Wodecki argues that  ICT really matters as development with ICT runs faster, cheaper, richer, wider. Steps which has to be taken are to work on best practice, to take the stakeholders perspectives, to work with advanced cases (OER, MOOC) and guidelines for universities to go open and to be innovative. It is strongly recommended that policy makers should support the openess development. The development can be illustrated in the image as below.

It is argued that universities has to  lead the changes to go open. With open edcuation more students will be involved. More students will  give

  • more inspiration
  • different perspectives
  • more diversity, more culture, religion, lifestyles
  • must adopt teaching methods
  • better feedback
  • can experiment
  • more needs, I learn that one method can´t satisfy everybody
  • creative meltdown
  • more talent to hount
  • more better students

In summary universities need efficient organizational interfaces with the external world. Otherwise…

This blog Ebba Ossiannilsson, Lund University, Sweden, @EbbaOssian

Reaching out with OER: the public-facing open scholar and the benevolent academy #abs11

Leigh-Ann Perryman and Tony Coughlan presented an engaging look at the notion of a public-facing open scholar, an academic with digital skills and open practice, joining in with a community in order to share knowledge, materials, and be a general help.

Dr Leigh-Anne Perryman shows some examples of public-facing scholars (but are they open scholars?)

Dr Leigh-Anne Perryman shows some examples of public-facing scholars (but are they open scholars?)

In 2012 Tony began collating open material for the voluntary sector and distributing them on the Facebook page CYP Media. But this seemed limited, and he began to look deeper into this issue. He found a very active online child welfare community which had been operating since 2003 on a completely anonymous basis. He spent time reading until he felt he could understand their needs and he shared open resources which could meet some of those needs. Using a framework for understanding community, he found that this community’s ‘creative capability’ was already very well developed and he helped best by joining in the conversation and himself learning how they discovered resources already. Tony learnt about many new sources of information he hadn’t known, from group members. He also found that the anonymity created a level playing field.

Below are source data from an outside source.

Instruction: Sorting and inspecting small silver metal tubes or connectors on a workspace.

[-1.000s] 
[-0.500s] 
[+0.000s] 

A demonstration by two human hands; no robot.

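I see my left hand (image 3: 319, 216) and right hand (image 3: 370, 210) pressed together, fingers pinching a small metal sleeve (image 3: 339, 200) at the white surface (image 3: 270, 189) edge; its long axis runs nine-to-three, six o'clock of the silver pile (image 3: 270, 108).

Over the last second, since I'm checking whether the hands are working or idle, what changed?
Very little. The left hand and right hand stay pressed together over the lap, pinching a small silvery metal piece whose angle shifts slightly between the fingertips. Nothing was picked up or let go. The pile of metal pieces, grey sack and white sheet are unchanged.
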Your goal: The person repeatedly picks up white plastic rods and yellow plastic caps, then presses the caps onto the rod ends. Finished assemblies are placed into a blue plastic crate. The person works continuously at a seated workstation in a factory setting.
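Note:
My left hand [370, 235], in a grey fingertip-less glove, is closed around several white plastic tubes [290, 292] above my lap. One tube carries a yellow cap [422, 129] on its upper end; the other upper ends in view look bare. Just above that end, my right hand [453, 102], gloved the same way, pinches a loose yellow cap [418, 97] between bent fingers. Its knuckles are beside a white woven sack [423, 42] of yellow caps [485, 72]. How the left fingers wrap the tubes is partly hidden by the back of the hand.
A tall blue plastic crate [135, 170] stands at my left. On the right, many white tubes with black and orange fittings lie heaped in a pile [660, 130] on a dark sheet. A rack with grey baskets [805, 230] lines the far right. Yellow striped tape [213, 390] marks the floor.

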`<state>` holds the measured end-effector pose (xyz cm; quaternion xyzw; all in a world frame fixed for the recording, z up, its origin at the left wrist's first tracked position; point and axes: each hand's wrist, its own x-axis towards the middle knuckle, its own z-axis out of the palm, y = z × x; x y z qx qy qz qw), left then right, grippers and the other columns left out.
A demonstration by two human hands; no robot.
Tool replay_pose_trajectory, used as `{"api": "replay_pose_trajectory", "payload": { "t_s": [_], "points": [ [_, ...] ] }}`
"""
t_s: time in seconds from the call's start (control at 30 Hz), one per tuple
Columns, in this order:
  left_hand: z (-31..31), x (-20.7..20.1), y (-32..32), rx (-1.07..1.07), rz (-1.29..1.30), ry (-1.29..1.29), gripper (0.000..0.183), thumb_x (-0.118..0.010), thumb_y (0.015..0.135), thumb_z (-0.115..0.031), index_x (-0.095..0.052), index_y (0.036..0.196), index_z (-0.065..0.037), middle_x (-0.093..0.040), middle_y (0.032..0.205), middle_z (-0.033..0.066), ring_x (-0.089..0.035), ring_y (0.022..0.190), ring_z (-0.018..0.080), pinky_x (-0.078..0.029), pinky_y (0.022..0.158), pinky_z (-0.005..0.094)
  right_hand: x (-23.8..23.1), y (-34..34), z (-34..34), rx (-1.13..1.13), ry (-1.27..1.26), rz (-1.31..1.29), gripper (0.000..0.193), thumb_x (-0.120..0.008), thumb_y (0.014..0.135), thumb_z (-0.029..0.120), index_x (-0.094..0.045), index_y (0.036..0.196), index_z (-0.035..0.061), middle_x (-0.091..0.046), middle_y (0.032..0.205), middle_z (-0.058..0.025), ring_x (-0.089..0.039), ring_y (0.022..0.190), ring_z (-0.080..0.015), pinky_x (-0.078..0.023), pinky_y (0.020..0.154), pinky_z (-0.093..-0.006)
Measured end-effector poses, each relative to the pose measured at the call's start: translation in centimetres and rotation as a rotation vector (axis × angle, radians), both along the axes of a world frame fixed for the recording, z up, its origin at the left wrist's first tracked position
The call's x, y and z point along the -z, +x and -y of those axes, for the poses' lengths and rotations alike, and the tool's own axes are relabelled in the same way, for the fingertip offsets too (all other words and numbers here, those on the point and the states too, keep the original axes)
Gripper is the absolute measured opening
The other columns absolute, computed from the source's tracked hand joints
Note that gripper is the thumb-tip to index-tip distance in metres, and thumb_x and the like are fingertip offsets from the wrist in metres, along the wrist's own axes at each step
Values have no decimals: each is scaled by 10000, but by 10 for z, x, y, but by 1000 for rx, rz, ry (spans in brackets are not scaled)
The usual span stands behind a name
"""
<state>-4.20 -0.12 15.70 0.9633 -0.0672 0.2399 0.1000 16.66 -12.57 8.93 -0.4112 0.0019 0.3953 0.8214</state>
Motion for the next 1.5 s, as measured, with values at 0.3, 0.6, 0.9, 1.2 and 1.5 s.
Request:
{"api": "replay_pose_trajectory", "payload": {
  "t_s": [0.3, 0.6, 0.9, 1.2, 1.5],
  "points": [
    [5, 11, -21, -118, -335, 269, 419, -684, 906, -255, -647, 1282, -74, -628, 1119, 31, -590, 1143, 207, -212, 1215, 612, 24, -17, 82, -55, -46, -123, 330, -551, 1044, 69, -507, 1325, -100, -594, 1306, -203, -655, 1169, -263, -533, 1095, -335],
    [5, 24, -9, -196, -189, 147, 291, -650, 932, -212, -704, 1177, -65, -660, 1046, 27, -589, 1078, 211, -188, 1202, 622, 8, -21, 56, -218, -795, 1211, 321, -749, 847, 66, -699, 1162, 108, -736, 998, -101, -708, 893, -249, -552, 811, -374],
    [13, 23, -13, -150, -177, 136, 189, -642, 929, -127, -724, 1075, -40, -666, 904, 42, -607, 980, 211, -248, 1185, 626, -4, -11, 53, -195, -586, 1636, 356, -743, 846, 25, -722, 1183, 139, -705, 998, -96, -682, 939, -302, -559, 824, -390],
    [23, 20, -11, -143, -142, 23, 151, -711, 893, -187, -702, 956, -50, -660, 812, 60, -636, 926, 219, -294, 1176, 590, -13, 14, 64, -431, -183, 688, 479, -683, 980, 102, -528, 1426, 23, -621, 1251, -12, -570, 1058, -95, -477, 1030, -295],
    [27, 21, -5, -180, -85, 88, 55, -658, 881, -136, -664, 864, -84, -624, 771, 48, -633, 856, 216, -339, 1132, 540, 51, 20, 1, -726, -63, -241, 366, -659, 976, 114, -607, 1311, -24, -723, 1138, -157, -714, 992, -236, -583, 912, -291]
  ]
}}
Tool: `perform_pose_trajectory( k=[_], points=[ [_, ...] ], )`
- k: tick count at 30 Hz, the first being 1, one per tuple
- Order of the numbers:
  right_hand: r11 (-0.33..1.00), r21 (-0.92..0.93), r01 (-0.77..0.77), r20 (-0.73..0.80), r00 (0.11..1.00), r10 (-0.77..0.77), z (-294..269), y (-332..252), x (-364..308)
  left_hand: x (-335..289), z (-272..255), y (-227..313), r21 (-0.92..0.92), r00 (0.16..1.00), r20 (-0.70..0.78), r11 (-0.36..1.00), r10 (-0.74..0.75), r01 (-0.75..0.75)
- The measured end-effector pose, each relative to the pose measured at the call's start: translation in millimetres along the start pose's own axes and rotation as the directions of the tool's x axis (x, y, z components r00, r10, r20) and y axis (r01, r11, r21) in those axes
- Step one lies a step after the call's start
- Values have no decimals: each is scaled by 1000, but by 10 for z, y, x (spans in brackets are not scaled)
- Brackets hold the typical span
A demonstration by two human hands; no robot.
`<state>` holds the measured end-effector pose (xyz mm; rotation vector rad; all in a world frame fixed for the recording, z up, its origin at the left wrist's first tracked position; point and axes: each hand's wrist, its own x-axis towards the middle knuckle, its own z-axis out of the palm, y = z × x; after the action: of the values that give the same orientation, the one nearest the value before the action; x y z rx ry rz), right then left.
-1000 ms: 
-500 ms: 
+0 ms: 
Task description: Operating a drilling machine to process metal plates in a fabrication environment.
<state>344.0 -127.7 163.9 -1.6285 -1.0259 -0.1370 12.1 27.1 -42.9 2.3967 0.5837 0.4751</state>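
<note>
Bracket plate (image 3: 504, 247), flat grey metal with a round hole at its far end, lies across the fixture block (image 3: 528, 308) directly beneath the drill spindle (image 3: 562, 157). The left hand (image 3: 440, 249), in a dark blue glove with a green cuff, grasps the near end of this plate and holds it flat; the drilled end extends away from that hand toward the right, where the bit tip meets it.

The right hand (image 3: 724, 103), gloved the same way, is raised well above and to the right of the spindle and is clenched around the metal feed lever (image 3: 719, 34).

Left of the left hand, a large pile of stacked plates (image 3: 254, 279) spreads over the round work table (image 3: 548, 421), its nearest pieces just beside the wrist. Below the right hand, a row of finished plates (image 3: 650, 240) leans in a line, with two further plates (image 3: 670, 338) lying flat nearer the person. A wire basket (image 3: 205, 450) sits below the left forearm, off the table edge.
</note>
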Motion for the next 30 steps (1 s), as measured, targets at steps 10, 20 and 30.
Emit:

Among the implications of this case study: being a public-facing open scholar is likely to take a lot of time. Listening to needs includes learning about culture and interaction modes. A public-facing open scholar may need to explain how resources relate to community needs.

Leigh-Anne and Tony concluded that public-facing open scholars have the potential to extend the benefical impact of OER, to prompt institutions to release new OER to meet the needs of people outside HE, and to help communities. BUT: are academies benevolent enough to let them do these things?

Terese Bird, Learning Technologist and SCORE Research Fellow

#abs94 Making OER available on multiple platforms (U-Now, iBooks, eBooks)

Andy Beggan presented this paper from the University of Nottingham, which described OpenNottingham’s adventures in eBooks. The work came out of the PARiS project, which created 10 x 10 credit modules with 5 converted to eBooks.

Most of the staff involved had never worked with OER before. Existing third party OER was reused wherever possible.

The focus groups were very positive about the work, and staff and students changed their practice as a result.

The team used iBookAuthor to lay out the content. The publishing process was straightforward, as was licensing the work. The eBooks themselves are fairly slick and of a high standard aesthetically, and available both in the Apple store and as ePubs.

As far as eBooks are concerned there was a range of student views on their usefulness. 5 eBooks were released as free downloads, cc licensed images were sued to deliver enhanced presentations and ePub and other formats  versions were created to ensure availability across platforms and distributors.

Conversion to ePub had widened access to OERs. iBooks most popular downloaded format. Comparative focus groups will yield more data. Next steps – NOOCs via Moodle, which will give a better understanding of the usage of the eBooks.